Hay muchos nervios entre los empresarios de bares y restaurantes debido a que, a una semana de iniciar su desescalada (se espera que las terrazas puedan abrirse el día 2), el Govern seguía ayer sin definir claramente el aforo que éstas podrán tener o sus horarios, lo que hace difícil estimar los encargos de productos que se deben de hacer a los proveedores o los empleados que van a necesitar para sacarlos del los ERTE, según se señala desde sus patronales sectoriales.

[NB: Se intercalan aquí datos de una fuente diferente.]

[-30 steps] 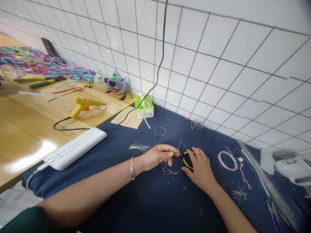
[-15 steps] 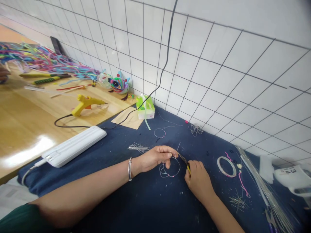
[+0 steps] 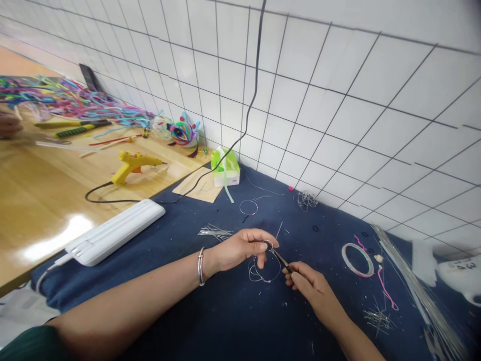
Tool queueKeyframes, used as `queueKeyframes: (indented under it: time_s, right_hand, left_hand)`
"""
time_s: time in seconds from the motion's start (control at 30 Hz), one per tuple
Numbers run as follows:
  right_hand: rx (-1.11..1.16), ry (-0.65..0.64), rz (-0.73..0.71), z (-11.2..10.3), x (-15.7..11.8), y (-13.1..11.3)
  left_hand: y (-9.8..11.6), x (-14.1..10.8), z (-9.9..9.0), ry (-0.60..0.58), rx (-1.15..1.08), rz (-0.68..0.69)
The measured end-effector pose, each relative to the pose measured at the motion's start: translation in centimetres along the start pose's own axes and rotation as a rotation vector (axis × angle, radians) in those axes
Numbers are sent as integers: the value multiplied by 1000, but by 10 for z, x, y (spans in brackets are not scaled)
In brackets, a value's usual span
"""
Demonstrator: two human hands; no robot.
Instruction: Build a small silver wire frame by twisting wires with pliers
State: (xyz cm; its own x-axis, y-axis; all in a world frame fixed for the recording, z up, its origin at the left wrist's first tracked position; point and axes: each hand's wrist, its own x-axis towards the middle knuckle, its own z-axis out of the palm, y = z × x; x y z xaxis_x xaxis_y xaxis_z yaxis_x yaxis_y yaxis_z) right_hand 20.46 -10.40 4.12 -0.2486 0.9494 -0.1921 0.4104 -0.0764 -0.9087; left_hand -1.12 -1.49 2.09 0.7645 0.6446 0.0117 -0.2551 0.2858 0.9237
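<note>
My left hand, with a silver bangle at the wrist, is closed in a pinch on a thin wire ring. Smaller wire loops and pink bits are attached to this ring. My right hand is wrapped round a pair of pliers, whose jaws reach toward the wire by the left fingertips. Whether the jaws grip the wire is too small to tell. A straight piece of wire sticks up beyond the pinch. Behind the left hand lie a bundle of cut wires and another wire ring.
Left are a white power bank, a yellow glue gun, colourful pipe cleaners and another person's hand. A tissue pack stands by the wall. Right lie a tape roll, wire scraps and long wires.
My right hand has turned, so the pliers' yellow handle no longer shows. The jaws have dropped slightly beside the ring. My left hand keeps its pinch; the view has shifted a little.
</note>
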Motion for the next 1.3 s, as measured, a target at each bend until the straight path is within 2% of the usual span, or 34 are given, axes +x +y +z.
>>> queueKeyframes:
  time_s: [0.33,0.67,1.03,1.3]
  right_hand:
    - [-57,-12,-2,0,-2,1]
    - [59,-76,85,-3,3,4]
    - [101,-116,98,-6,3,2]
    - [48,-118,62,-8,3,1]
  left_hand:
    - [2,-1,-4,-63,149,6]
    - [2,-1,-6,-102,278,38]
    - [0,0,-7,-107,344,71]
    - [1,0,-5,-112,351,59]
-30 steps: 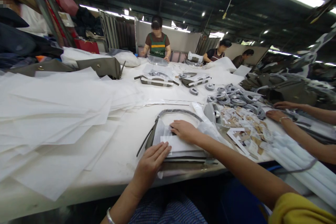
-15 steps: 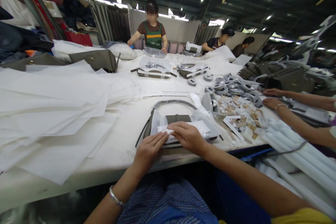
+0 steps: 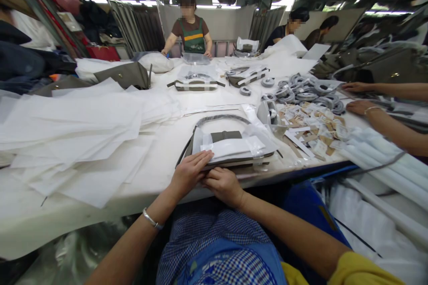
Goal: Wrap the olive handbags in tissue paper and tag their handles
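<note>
A grey-brown handbag [image 3: 226,135] lies on the table before me, its handle [image 3: 221,118] wrapped and arching away from me. White paper [image 3: 232,147] and clear tape cover much of its front. My left hand [image 3: 193,167] rests on the bag's near left corner, fingers stretched flat over the paper's edge. Close beside it, my right hand [image 3: 223,185] is closed at the bag's near edge with its fingers curled. Its fingertips are partly hidden by the left hand and the bag, so what they pinch cannot be seen.
White sheets [image 3: 83,129] spread over the table's left side. Wrapped grey coils [image 3: 306,91], a heap of tags [image 3: 314,129] and white rolls [image 3: 384,156] lie to the right. Another wrapped bag [image 3: 195,85] lies farther back. A co-worker's hands [image 3: 363,106] are at the right; other people stand behind the table.
My right hand has left the white paper on the bag's front and moved down and left to its near edge. My left hand stays at the near left corner. The view has shifted slightly.
</note>
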Motion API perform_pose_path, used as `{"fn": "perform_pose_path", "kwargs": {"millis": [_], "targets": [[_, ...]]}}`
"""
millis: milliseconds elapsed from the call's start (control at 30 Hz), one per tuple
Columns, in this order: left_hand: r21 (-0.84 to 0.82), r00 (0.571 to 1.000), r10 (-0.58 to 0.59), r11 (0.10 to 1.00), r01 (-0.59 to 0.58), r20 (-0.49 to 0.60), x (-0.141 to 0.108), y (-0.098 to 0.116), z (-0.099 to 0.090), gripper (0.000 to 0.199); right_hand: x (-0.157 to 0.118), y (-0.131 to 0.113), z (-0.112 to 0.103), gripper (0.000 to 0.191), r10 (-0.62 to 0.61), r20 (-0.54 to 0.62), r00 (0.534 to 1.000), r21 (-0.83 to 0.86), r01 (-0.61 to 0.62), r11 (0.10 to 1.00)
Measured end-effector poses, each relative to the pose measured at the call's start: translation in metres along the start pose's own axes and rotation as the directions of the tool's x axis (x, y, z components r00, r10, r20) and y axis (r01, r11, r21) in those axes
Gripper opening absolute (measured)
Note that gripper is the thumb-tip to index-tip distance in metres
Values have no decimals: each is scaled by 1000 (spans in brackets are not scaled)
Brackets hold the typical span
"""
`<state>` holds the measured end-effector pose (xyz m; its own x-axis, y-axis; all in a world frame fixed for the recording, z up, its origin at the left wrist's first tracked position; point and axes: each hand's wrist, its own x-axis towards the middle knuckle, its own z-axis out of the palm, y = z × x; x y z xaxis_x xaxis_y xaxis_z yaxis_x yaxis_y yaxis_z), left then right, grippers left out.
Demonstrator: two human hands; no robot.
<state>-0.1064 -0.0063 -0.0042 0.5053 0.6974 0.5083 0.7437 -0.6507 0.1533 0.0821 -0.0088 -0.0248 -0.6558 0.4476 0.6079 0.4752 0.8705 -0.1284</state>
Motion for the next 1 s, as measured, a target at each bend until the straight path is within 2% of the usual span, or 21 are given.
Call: {"fn": "perform_pose_path", "kwargs": {"millis": [100, 233, 400, 500, 533, 633, 667, 733, 767, 833, 867, 900, 1000], "targets": [[16, 1000, 21, 1000, -21, -10, 0, 0, -1, 65, 0, -3, -3, 22, 10, -15, 1000, 16, -9, 1000], [44, 999, 36, 998, -36, 0, 0, 0, -1, 67, -14, -11, -10, 20, -45, -32, 998, 67, 47, 997], [41, 999, -19, 999, 21, -37, 4, -1, 3, 63, -39, -24, -19, 16, -158, 3, 987, 177, 155, 972], [42, 998, -36, 998, 38, -57, 6, -2, 5, 62, -42, -21, -28, 11, -156, -1, 988, 243, 151, 958], [45, 998, -35, 998, 37, -58, 6, -2, 6, 61, -40, -18, -33, 14, -146, -6, 989, 271, 143, 952], [45, 998, -29, 998, 32, -62, 5, -4, 8, 61, -24, -2, -52, 41, -66, -30, 997, 334, 72, 940], [45, 998, -26, 999, 29, -66, 4, -4, 9, 61, -14, 6, -59, 41, -6, -51, 999, 334, 23, 942], [49, 997, -15, 999, 18, -74, 3, -5, 10, 61, 12, 28, -68, 29, 138, -101, 985, 306, -102, 947], [55, 997, -12, 998, 16, -75, 3, -6, 10, 61, 29, 42, -70, 24, 212, -104, 972, 275, -177, 945], [68, 998, -13, 998, 18, -69, 3, -6, 10, 59, 68, 74, -67, 24, 354, 7, 935, 174, -349, 921], [76, 998, -17, 997, 22, -68, 3, -6, 10, 58, 88, 90, -61, 27, 430, 131, 893, 88, -443, 892], [85, 998, -19, 996, 25, -67, 4, -6, 10, 57, 107, 106, -54, 31, 507, 265, 820, -15, -522, 853], [129, 997, -6, 992, 16, -82, 4, -4, 11, 53, 153, 139, -28, 39, 602, 430, 673, -167, -596, 786]]}}
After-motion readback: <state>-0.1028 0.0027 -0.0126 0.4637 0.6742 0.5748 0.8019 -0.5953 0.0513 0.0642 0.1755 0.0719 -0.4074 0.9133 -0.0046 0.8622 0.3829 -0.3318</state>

El vicepresidente de Restauración Pimem, Helmut Clemens, se mostró muy crítico con esa deficiente comunicación con los sectores afectados por el cierre, aunque insistió en que muchos establecimientos van a optar por no abrir dentro de una semana debido a la nula rentabilidad que conlleva trabajar solo en las terrazas.

Incluso desde las cúpulas de las organizaciones empresariales y sindicales de las islas se lamentó la lentitud del Ejecutivo autonómico a la hora de remitir su plan para rebajar las restricciones ahora en vigor a los componentes de la Mesa de Diálogo Social, a la vista de que las medidas que se van a adoptar tienen que ser aprobadas en el Consell de Govern extraordinario que se va a celebrar el próximo viernes.

Desde el Govern solo se indicó ayer que estos temas se abordarán durante esta semana.